A Tutorial Introduction to SALT

7. The <LISTEN> element

A SALT <listen> element creates an object that can recognise speech spoken by the user. We can script control of the object to specify the recognition grammar and when it should start. The object returns a recognition structure which can contain detailed acoustic scores and semantic mark-up as well as a word string. The semantic mark-up is discussed later in the tutorial. Here we give a basic introduction to the <listen> element below, but for a more complete description refer to the SALT specification or the SASDK documentation.

7.1 XML structure

The essential XML structure of a <prompt> object is as follows:

    <listen>
       <grammar attributes />      // Describes the recognition grammar
       <bind attributes  />        // Passes recognised text to another object
       <record attributes />       // Configures recording of audio
       <param attributes />        // Speech system configuration
       <audiometer attributes />   // Configures level meter display
    </listen>
    

The <audiometer> element is specific to the Microsoft Speech add-in for Internet Explorer.

7.2 Attributes

The attributes of the <listen> element are as follows:

Attribute Description
id=name Provides a unique object name for the listen object.
initialtimeout=dur (Optional) Specifies the maximum allowable time in milliseconds between the beginning of recognition and the detection of speech.
babbletimeout=dur (Optional) Specifies the maximum allowable time in milliseconds for the duration of an utterance.
maxtimeout=dur (Optional) Specifies the maximum allowable time in milliseconds between the beginning of recognition and when recognition results are returned.
endsilence=dur (Optional) Specifies the duration of silence in milliseconds at the end of an utterance after which the speaker has assumed to have finished speaking.
reject=thresh (Optional) Sets the lowest acceptable recognition confidence score. Recognitions with confidence scores below this value are rejected.
xml:lang=en-US (Optional) Sets input language.
mode=automatic|multiple|single (Optional) Sets recognition mode. Default: automatic.
onreco=func() (Optional) Causes script function func() to be called when the recognizer has a recognition result available.
onsilence=func() (Optional) Causes script function func() to be called when no speech is detected by the recognition platform before the duration of time specified in the initialtimeout attribute.
onspeechdetected=func() (Optional) Causes script function func() to be called when the recognition engine detects speech.
onnoreco=func() (Optional) Causes script function func() to be called when the recognition engine is unable to return valid recognition results - when confidence is below threshold, for example.
onerror=func() (Optional) Causes script function func() to be called when the speech recognition platform is unable to process a recognition request - when there is an error in the grammar, for example.

7.3 Properties

A listen object has the following interesting properties:

Property Description
recoresult Contains an XML string containing the recognition results in Semantic Markup Language (SML) format.
text Contains a plain text string of the recognised words.
status Contains a status code describing result of last operation. A code of 0 means success, other status codes may be useful to debug error conditions.
recordlocation Contains the location of the recorded audio file. Used only when recording is enabled.
recordduration Contains the approximate length of the recorded file in milliseconds. Used only when recording is enabled.
recordsize Contains the size of the recorded file in bytes. Used only when recording is enabled.

7.4 Methods

A listen object has the following methods that may be called from a script function.

Method Description
Start() Starts recognition.
Stop() Stops recognition and forces a result to be returned.
Cancel() Stops recognition without returning a result.

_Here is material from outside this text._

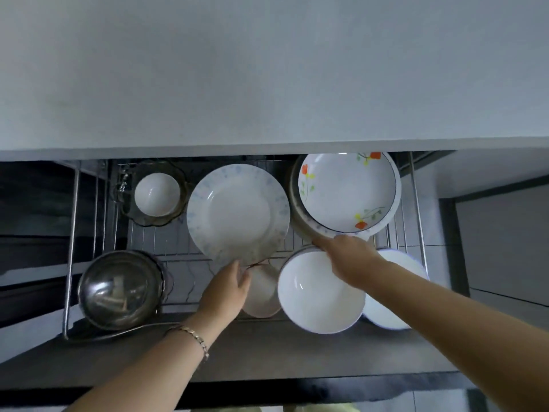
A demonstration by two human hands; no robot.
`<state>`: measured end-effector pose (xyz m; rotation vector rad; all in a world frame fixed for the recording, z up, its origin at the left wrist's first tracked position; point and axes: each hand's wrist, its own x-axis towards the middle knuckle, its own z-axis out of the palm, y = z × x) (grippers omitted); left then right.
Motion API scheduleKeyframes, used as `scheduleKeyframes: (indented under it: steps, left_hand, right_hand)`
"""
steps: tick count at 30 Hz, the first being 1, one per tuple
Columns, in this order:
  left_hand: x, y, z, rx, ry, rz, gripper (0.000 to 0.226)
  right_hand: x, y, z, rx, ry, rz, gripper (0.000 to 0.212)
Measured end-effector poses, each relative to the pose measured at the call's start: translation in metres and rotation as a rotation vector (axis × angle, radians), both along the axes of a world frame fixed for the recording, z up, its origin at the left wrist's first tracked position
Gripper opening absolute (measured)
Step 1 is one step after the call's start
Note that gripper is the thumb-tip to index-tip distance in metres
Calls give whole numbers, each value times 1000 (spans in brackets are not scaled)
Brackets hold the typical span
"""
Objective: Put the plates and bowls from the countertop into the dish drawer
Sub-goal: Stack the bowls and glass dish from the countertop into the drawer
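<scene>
Left hand [228,286]: fingers curled on near edge of big round white plate with pale blue dots [237,209], middle of wire dish drawer [71,248].
Right hand [347,257]: fingers gripping near rim of white deep plate with painted flowers [347,191], back right of drawer.
Round white bowl [320,292]: front right of drawer.
Shiny steel pot [120,289]: front left of drawer.

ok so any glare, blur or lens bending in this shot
Head view: soft throughout; glare on the steel pot and the flowered plate at its rim; the rightmost bowl smears bluish; the drawer lies shadowed at left; the rack rails splay from wide-angle distortion.
</scene>
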<state>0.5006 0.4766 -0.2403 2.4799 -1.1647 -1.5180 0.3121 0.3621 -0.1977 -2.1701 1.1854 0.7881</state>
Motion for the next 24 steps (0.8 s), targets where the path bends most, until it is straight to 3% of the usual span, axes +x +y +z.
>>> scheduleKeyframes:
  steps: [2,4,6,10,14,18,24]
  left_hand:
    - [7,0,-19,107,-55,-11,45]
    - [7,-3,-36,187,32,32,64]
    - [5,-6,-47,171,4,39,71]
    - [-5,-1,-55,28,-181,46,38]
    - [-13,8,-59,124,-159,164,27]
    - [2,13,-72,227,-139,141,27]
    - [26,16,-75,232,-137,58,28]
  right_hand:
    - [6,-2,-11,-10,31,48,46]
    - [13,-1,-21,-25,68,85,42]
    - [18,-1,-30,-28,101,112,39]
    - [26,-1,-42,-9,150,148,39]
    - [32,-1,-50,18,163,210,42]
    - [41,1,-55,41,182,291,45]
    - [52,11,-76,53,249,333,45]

7.5 The listen <grammar> element

The <grammar> sub-element can be used to enclose a grammar specification in W3C Speech Recognition Grammar Specification (SRGS) format. It also has the following attributes:

Attribute Description
name=name (Optional) Uniquely identifies the grammar element.
src=URI (Optional) Specifies a grammar stored in another file.
xmlns=namespace (Optional) Specifies the namespace for the inline grammar, for example "http://www.w3.org/2001/06/grammar".

The speech recognition grammar format is described in the next section.

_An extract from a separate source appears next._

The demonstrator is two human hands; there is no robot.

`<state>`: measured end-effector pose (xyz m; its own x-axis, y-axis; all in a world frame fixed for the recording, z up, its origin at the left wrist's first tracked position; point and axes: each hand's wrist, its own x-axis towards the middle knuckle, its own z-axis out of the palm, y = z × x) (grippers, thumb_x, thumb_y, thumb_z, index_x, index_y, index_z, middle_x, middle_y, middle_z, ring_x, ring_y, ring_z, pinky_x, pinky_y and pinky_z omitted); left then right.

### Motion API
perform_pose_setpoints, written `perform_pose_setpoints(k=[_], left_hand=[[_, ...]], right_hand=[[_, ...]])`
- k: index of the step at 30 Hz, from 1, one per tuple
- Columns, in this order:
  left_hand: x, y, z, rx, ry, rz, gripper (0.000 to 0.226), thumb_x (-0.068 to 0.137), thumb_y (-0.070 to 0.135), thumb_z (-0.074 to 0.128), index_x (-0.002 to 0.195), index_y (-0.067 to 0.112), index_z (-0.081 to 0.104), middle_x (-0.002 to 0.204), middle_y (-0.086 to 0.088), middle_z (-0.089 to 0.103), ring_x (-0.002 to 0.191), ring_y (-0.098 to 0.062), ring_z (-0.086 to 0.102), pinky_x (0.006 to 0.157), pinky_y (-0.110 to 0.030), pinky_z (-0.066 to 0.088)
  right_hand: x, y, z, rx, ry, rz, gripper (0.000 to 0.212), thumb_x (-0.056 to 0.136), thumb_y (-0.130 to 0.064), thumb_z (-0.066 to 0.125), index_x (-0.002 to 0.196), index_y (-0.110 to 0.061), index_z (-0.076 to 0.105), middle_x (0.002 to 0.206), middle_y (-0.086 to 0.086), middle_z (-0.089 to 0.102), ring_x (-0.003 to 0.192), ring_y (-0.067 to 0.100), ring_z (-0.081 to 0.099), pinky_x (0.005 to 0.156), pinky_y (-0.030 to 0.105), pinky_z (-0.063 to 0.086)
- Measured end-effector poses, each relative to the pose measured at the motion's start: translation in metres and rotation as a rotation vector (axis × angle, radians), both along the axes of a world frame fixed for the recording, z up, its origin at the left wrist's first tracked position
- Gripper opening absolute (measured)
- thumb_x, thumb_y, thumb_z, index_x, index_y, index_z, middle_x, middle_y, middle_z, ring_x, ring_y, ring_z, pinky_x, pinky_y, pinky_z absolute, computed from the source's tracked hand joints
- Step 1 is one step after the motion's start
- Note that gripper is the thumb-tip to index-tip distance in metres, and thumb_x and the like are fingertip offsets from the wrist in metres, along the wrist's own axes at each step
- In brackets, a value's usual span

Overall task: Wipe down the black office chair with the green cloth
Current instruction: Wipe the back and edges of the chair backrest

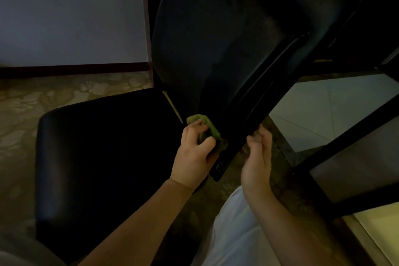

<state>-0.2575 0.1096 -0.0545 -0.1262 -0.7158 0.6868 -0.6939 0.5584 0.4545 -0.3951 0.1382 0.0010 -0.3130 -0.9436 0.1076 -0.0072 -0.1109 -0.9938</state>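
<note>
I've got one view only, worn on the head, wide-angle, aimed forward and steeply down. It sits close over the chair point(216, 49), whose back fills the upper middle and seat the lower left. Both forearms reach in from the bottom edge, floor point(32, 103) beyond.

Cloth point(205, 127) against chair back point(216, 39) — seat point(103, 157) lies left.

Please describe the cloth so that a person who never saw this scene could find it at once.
Find the black office chair filling the middle of the view, and follow its backrest down to where it meets the seat. There the left hand presses a bunched cloth against the chair's lower edge. It is the only green thing among black surfaces.
</note>
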Motion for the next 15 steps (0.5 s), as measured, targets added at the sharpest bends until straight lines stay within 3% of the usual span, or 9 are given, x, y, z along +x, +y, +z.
perform_pose_setpoints(k=[3,6,9,12,15], left_hand=[[0.009,-0.001,0.0,-0.003,-0.121,-0.033,0.023,0.079,0.015,0.083,0.084,0.009,0.061,0.123,-0.018,0.048,0.126,-0.045,0.05,0.1,-0.048,0.049],[0.018,-0.005,0.003,-0.014,-0.181,-0.068,0.017,0.083,0.02,0.076,0.084,0.009,0.063,0.116,-0.023,0.057,0.125,-0.048,0.051,0.097,-0.048,0.05],[0.03,-0.002,0.007,-0.017,-0.226,-0.128,0.014,0.084,0.021,0.072,0.086,0.011,0.063,0.119,-0.023,0.058,0.127,-0.047,0.051,0.106,-0.048,0.045],[0.039,0.005,0.01,0.11,-0.04,-0.108,0.015,0.079,0.008,0.081,0.085,0.009,0.068,0.128,-0.016,0.058,0.131,-0.031,0.052,0.103,-0.046,0.053],[0.039,0.014,0.009,0.204,0.218,-0.034,0.013,0.081,0.005,0.081,0.088,0.009,0.071,0.132,0.004,0.054,0.128,-0.011,0.052,0.103,-0.029,0.052]], right_hand=[[0.0,0.002,0.002,-0.001,-0.009,0.01,0.034,0.105,-0.013,0.042,0.135,-0.024,0.052,0.102,-0.03,0.065,0.096,-0.011,0.061,0.072,0.005,0.047],[0.0,0.001,0.003,0.001,-0.019,0.016,0.034,0.105,-0.013,0.042,0.136,-0.023,0.051,0.112,-0.017,0.063,0.094,-0.011,0.062,0.071,0.005,0.048],[-0.002,0.003,0.004,-0.004,-0.027,0.028,0.034,0.104,-0.012,0.044,0.135,-0.024,0.052,0.11,-0.016,0.065,0.097,-0.007,0.063,0.075,0.008,0.05],[-0.005,0.003,0.002,0.001,-0.036,0.047,0.033,0.104,-0.014,0.045,0.134,-0.025,0.053,0.108,-0.023,0.066,0.103,-0.003,0.064,0.078,0.012,0.052],[-0.003,0.006,-0.002,-0.006,-0.047,0.04,0.034,0.103,-0.014,0.046,0.133,-0.027,0.054,0.11,-0.02,0.067,0.106,0.001,0.065,0.08,0.016,0.053]])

To store grammars in an external file, use SALT mark-up like this:

    <salt:grammar src="colours.grxml" />
    

Then the file "colours.grxml" might contain:

    <grammar version="1.0" xml:lang="en-US"
     xmlns="http://www.w3.org/2001/06/grammar" root="colours">
     <rule id="colours" scope="public">
      <one-of>
       <item>black</item>
       <item>blue</item>
       <item>gray</item>
       <item>green</item>
       <item>purple</item>
       <item>red</item>
       <item>silver</item>
       <item>white</item>
       <item>yellow</item>
      </one-of>
     </rule>
    </grammar>
    

7.6 The listen <bind> element

The <bind> sub-element can be used to send recognition results to some other object in the web page. It has the following attributes:

Attribute Description
targetelement=object Identifies document object to which to send text.
targetattribute=property Specifies the name of the object property which is set to the recognition result. Default: "value".
targetmethod=method Specifies the name of the object method which is called with the recognition result.
value=component Specifies which part of the recognition results to send to the object. An argument of "/" sends the whole SML structure, an argument of "//" sends just the text of the word string.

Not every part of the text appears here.